On this page, you will:

  • Monitor Kafka consumer lag with Prefect tasks
  • Create flows to produce events on schedules
  • Build event-driven workflows triggered by Kafka
  • Set up alerting on connector failures
  • Track throughput and latency metrics
  • Integrate streaming with batch pipelines

Overview

Prefect orchestrates your streaming infrastructure by:

  1. Monitoring — Track consumer lag, connector health, throughput
  2. Producing — Schedule event generation flows
  3. Event-driven workflows — Trigger dbt runs when events arrive
  4. Alerting — Notify on failures or anomalies
  5. Integration — Combine streaming and batch pipelines
┌─────────────────────────────────────────────────────────────────────────┐
│                    PREFECT STREAMING ORCHESTRATION                      │
├─────────────────────────────────────────────────────────────────────────┤
│                                                                         │
│  ┌──────────────────────────────────────────────────────────┐          │
│  │ Prefect Flow: Monitor Streaming Infrastructure           │          │
│  ├──────────────────────────────────────────────────────────┤          │
│  │                                                          │          │
│  │  Task 1: Check Kafka consumer lag                       │          │
│  │  ├─▶ Query Confluent Cloud API                          │          │
│  │  └─▶ Alert if lag > 10,000 events                       │          │
│  │                                                          │          │
│  │  Task 2: Check connector status                         │          │
│  │  ├─▶ Query Kafka Connect API                            │          │
│  │  └─▶ Alert if status != RUNNING                         │          │
│  │                                                          │          │
│  │  Task 3: Track throughput                               │          │
│  │  ├─▶ Count events in last 5 minutes (Snowflake)         │          │
│  │  └─▶ Alert if throughput drops > 50%                    │          │
│  │                                                          │          │
│  │  Schedule: Every 5 minutes                              │          │
│  └──────────────────────────────────────────────────────────┘          │
│                                                                         │
│  ┌──────────────────────────────────────────────────────────┐          │
│  │ Prefect Flow: Event-Driven dbt Transformation            │          │
│  ├──────────────────────────────────────────────────────────┤          │
│  │                                                          │          │
│  │  Task 1: Check for new events (Snowflake)               │          │
│  │  ├─▶ Query STREAMING.ORDER_EVENTS                       │          │
│  │  └─▶ Count events in last 5 minutes                     │          │
│  │                                                          │          │
│  │  Task 2: Run dbt incremental models (if events > 0)     │          │
│  │  ├─▶ dbt run --select tag:streaming                     │          │
│  │  └─▶ Transform events into ANALYTICS.fct_orders         │          │
│  │                                                          │          │
│  │  Schedule: Every 5 minutes                              │          │
│  └──────────────────────────────────────────────────────────┘          │
│                                                                         │
│  Pattern: Monitor → Alert → Transform → Monitor                        │
│                                                                         │
└─────────────────────────────────────────────────────────────────────────┘

Monitor Consumer Lag

Consumer lag measures how far behind a consumer is from the latest message in a topic. High lag indicates the connector can't keep up with event production.

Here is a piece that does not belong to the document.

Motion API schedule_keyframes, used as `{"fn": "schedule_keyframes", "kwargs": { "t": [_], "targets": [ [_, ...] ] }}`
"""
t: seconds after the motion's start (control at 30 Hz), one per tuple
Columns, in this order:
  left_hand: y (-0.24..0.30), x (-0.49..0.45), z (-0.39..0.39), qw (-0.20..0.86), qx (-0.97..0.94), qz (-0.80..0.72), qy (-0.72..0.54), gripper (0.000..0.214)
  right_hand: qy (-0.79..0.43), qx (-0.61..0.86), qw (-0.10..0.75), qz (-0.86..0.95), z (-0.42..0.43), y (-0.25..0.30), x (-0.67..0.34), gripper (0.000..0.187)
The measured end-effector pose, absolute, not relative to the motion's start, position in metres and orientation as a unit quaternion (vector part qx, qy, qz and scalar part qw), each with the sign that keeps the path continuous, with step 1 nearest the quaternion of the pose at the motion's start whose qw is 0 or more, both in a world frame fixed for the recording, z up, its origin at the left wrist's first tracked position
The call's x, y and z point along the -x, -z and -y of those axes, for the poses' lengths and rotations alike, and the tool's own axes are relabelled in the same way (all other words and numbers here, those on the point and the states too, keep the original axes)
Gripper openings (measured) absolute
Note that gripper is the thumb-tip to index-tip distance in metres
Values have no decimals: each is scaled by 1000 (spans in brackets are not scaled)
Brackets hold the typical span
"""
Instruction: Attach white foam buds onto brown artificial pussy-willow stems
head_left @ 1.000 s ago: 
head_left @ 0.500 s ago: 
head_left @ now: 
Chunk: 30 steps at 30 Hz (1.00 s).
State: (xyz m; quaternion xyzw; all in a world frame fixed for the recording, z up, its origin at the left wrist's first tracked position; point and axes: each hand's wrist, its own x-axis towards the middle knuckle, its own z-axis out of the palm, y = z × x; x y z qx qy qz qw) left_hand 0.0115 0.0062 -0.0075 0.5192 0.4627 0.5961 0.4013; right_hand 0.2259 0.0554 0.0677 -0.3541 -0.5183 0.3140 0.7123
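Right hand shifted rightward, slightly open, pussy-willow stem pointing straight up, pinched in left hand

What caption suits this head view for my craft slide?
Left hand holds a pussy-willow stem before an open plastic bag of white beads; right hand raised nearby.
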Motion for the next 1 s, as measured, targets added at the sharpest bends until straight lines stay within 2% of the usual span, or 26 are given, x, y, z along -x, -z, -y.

Consumer Lag Monitoring Task

Create tasks/monitor_kafka_lag.py:

"""
Monitor Kafka consumer lag via Confluent Cloud API.
"""
import requests
import json
import logging
import boto3
from prefect import task


logger = logging.getLogger(__name__)


@task(retries=2, retry_delay_seconds=10)
def get_consumer_lag(
    consumer_group: str,
    alert_threshold: int = 10000
) -> dict:
    """
    Check Kafka consumer lag via Confluent Cloud API.

    Args:
        consumer_group: Consumer group name (e.g., 'snowflake-sink')
        alert_threshold: Alert if lag exceeds this value

    Returns:
        Dict with lag metrics per partition
    """
    logger.info(f"Checking consumer lag for group: {consumer_group}")

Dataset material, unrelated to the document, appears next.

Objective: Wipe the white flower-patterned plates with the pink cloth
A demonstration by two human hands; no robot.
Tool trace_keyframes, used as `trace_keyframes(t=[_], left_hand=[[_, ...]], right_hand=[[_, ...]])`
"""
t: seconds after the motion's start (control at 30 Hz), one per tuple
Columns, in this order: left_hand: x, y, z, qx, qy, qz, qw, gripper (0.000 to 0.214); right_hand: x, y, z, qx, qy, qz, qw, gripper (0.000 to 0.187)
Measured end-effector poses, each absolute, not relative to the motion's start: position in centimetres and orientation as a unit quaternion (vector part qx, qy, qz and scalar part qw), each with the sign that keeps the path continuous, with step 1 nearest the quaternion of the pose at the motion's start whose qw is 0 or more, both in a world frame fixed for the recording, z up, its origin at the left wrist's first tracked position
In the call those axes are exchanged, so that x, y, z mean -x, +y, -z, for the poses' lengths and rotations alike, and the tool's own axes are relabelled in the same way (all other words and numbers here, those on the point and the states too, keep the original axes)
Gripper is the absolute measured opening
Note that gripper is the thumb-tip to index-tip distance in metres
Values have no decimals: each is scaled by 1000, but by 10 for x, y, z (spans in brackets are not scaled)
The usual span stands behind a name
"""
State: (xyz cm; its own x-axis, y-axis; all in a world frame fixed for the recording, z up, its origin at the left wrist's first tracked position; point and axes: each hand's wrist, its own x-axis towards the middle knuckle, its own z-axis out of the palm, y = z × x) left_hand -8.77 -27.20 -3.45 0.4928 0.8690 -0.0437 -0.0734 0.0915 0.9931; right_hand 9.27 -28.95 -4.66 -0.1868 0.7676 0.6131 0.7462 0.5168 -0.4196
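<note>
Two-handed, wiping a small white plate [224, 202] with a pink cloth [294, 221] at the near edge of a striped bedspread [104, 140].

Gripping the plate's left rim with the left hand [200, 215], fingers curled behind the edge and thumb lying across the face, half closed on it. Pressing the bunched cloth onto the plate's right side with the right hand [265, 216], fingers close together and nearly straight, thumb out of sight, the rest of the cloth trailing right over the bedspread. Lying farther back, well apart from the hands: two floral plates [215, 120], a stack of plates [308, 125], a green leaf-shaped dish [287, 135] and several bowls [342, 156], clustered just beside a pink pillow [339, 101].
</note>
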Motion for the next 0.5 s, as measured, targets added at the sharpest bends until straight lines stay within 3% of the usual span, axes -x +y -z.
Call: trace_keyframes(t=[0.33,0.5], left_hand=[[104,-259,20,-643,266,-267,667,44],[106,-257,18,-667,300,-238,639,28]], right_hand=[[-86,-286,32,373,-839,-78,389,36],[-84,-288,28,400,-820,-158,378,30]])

    # Get credentials from Secrets Manager
    secrets_client = boto3.client('secretsmanager', region_name='eu-west-2')
    response = secrets_client.get_secret_value(SecretId='confluent/kafka-cluster')
    creds = json.loads(response['SecretString'])

    # Confluent Cloud API endpoint
    # Note: This uses Kafka's consumer group describe API
    # For production, use Confluent Cloud Metrics API (requires separate API key)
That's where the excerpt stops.